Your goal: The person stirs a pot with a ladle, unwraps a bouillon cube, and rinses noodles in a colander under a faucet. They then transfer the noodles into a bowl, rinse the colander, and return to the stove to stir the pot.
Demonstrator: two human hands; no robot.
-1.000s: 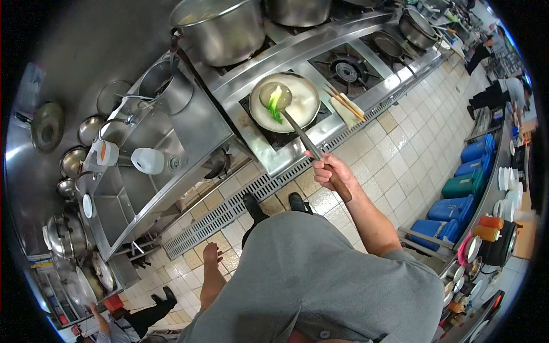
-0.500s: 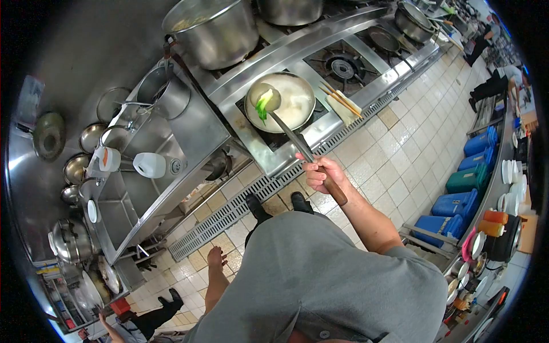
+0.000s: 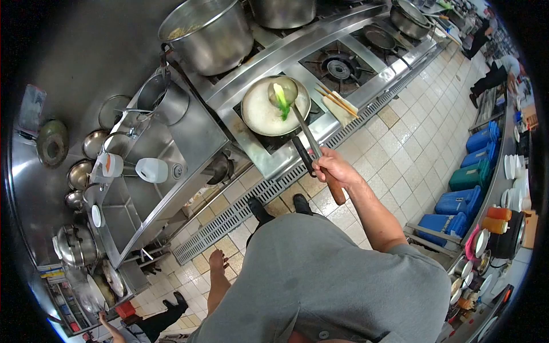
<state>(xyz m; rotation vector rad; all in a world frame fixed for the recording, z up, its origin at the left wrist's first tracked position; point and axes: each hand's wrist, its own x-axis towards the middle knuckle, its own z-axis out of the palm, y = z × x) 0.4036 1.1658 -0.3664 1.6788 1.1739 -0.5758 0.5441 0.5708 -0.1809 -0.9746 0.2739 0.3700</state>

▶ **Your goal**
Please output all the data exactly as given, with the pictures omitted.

▶ **Output for this task**
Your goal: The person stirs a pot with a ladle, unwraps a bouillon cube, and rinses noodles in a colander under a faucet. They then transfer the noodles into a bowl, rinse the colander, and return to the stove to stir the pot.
Demonstrator: two human hands; no robot.
-1.000s: 
-0.500s: 
+0.000s: 
<state>(xyz m; rotation vector rad; all in a world frame fixed for the recording, z up, its origin at the left wrist's first tracked position; point and axes: each hand's wrist, its own x-axis towards the middle knuckle, its own z-axis out of the palm, y = z × x) 0.4036 1.1658 -0.3664 1.6788 1.1739 -0.5758 0.5441 0.5708 -0.1809 -0.9746 0.2739 0.3700</state>

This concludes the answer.